I senatori Tillis e Gallego promuovono una nuova proposta etica in vista del voto sul Clarity Act
Punti chiave
- •I senatori Thom Tillis e Ruben Gallego hanno elaborato una proposta etica bipartitica che assegnerebbe ai procuratori generali degli Stati un ruolo collaborativo formale nella regolamentazione federale delle criptovalute.
- •La Casa Bianca sta esaminando l'ultima bozza della proposta e si prevede che la sua risposta influenzerà pesantemente la decisione del Senato sobre tenere o meno un voto sul Clarity Act, potenzialmente già dalla prossima settimana.
- •Il Clarity Act mira a fornire linee guida normative più chiare per le criptovalute affrontando le ambiguità su come l'autorità è divisa tra SEC e CFTC.

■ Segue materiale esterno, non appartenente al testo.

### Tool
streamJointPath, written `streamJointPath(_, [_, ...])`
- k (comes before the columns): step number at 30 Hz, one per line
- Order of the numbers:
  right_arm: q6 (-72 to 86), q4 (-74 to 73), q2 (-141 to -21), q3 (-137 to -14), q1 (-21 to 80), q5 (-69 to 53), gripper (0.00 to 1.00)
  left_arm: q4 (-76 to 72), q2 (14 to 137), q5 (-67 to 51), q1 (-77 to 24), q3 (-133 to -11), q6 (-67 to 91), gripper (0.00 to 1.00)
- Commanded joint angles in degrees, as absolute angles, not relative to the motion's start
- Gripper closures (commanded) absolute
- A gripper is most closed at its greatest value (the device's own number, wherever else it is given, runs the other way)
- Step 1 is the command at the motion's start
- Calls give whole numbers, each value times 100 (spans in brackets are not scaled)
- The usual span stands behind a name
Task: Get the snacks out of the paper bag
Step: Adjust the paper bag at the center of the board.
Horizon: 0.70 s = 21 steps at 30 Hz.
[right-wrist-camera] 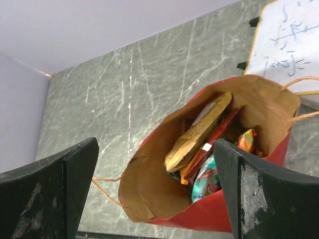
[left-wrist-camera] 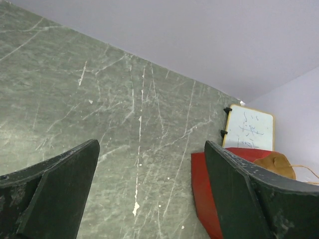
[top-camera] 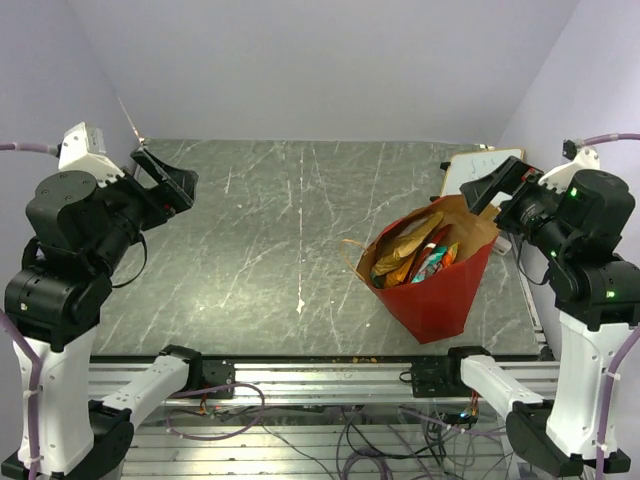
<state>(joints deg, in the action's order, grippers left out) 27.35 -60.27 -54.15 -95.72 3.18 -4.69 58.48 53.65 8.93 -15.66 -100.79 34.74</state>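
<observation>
Right gripper (right-wrist-camera: pixel 155 145) gapes wide, empty, over paper bag (top-camera: pixel 435 295) of snacks (top-camera: pixel 410 255); whiteboard (top-camera: pixel 478 168) at the bag's one o'clock; left gripper (left-wrist-camera: pixel 152 147), equally wide, at ten o'clock.

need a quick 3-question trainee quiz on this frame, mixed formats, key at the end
1. True or false: the snacks already lie out on the table.
2. Which gripper is closer to the paper bag? A) left gripper B) right gripper C) both equally far
3. Short answer: what stands beyond the bag at the table's far right corner?

Key
1. False: the packets in view all sit inside the bag.
2. B
3. A white board with handwriting on it.
</observation>
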Motion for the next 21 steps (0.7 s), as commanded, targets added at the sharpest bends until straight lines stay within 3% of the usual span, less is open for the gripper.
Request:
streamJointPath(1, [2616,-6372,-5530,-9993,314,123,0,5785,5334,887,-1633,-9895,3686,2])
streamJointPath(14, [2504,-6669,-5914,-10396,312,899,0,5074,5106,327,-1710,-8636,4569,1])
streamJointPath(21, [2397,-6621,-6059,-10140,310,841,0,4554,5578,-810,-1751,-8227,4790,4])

- •I procuratori generali degli Stati applicano già le leggi sulla protezione dei consumatori, sui valori mobiliari e sulla trasmissione di denaro a livello statale, e formalizzare il loro ruolo federale cambierebbe strutturalmente il coordinamento della supervisione.
- •I rappresentanti del settore considerano l'accordo sulla proposta etica essenziale per far avanzare una regolamentazione completa delle criptovalute e stabilire una certezza normativa per le aziende di asset digitali.

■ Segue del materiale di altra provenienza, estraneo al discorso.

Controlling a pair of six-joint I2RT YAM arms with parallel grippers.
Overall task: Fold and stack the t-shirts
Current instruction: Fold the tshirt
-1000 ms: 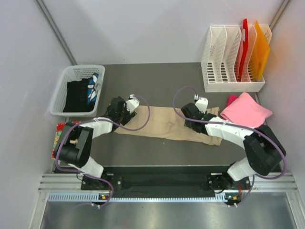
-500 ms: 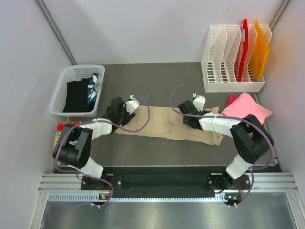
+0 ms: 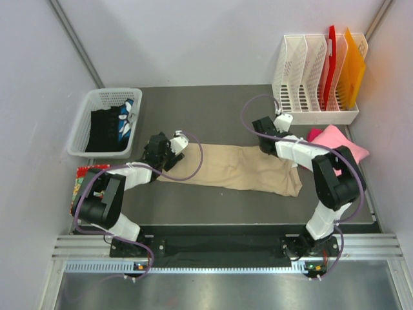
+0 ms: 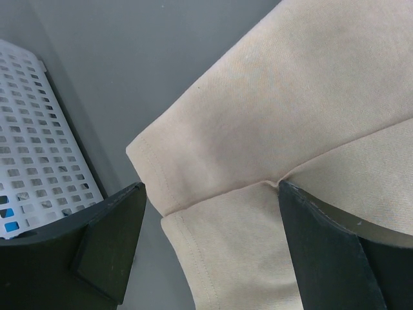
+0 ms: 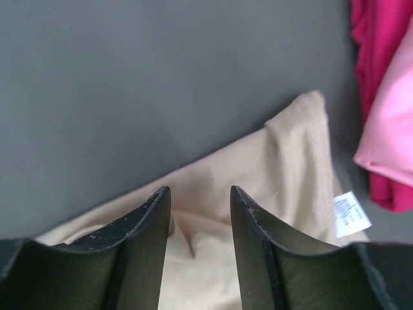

La giornalista Eleanor Terrett ha riferito il 30 luglio 2026 che i senatori Thom Tillis (R-NC) e Ruben Gallego (D-AZ) hanno promosso una nuova proposta etica bipartitica che potrebbe plasmare la traiettoria della regolamentazione delle criptovalute negli Stati Uniti. La proposta introduce un ruolo collaborativo per i procuratori generali degli Stati nel processo normativo, segnando un cambiamento significativo nel modo in cui la supervisione degli asset digitali potrebbe essere strutturata tra livello federale e statale.

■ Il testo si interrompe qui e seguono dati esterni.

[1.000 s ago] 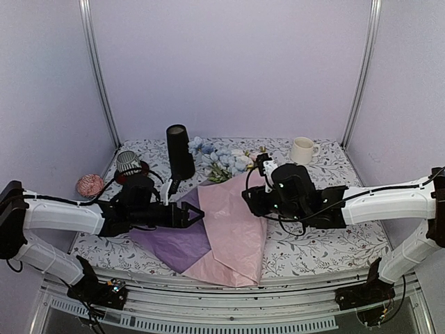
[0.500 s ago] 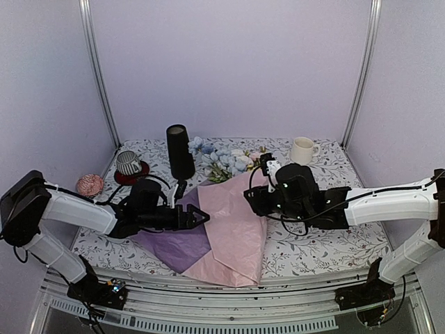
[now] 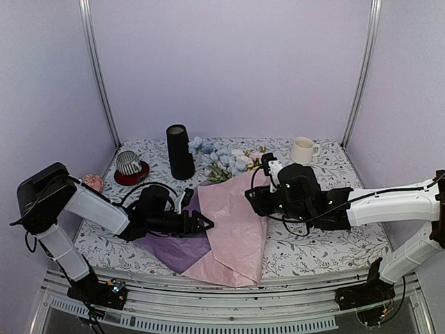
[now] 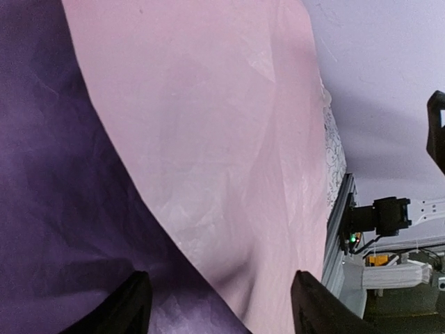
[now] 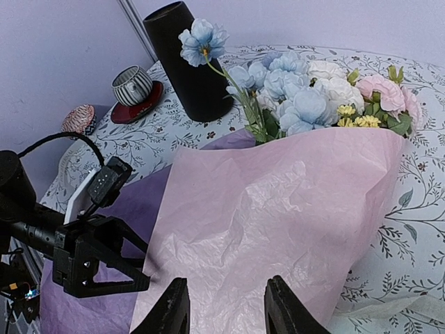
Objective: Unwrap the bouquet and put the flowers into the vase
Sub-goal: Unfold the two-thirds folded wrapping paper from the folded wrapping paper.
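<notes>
Over the bouquet [image 3: 233, 209], the left pincer [image 3: 207, 224] stands wide open, empty.

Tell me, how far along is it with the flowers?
Early. Done: the purple sheet lies spread flat. In hand: the open left gripper sits low at the edge of the pink sheet. Left: the flowers lie wrapped in pink, and the vase holds none.

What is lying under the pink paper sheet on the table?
A purple sheet shows beneath the pink paper along its left edge, and the flowers poke out past its far edge. Their stems are covered by the paper and cannot be seen.
</notes>
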Motion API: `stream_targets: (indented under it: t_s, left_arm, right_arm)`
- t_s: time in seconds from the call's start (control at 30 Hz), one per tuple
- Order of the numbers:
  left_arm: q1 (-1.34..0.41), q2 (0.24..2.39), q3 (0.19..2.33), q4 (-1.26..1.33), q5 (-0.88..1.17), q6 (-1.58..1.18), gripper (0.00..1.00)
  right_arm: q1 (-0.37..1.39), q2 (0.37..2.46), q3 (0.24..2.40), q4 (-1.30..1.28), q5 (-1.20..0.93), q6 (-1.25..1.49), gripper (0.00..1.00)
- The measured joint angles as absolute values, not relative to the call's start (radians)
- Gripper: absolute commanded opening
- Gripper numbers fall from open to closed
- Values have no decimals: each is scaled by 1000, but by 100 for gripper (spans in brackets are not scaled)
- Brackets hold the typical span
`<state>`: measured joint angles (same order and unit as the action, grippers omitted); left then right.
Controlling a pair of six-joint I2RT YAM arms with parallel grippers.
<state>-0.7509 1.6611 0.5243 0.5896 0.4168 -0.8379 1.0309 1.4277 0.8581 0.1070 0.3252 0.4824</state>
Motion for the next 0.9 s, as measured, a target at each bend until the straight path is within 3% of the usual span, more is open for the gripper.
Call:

La Casa Bianca sta attualmente esaminando l'ultima bozza della proposta. Secondo Terrett, l'esito di questa revisione sarà un fattore determinante per stabilire se il Senato procederà con un voto sul Clarity Act, potenzialmente già dalla prossima settimana.
Un ruolo per i procuratori generali degli Stati
L'inclusione dei procuratori generali degli Stati rappresenta uno sviluppo significativo nel dibattito in corso sulla regolamentazione delle criptovalute. I procuratori generali degli Stati esercitano già autorità di applicazione attraverso le leggi statali sulla protezione dei consumatori, sui valori mobiliari e sulla trasmissione di denaro, e formalizzare il loro ruolo nelle discussioni normative federali segnerebbe un cambiamento strutturale nel modo in cui la supervisione è coordinata. Coinvolgendo questi funzionari a livello statale, la proposta mira a creare un quadro più solido per l'applicazione e la supervisione, consentendo alle singole giurisdizioni di partecipare alla definizione del modo in cui gli asset digitali vengono regolamentati.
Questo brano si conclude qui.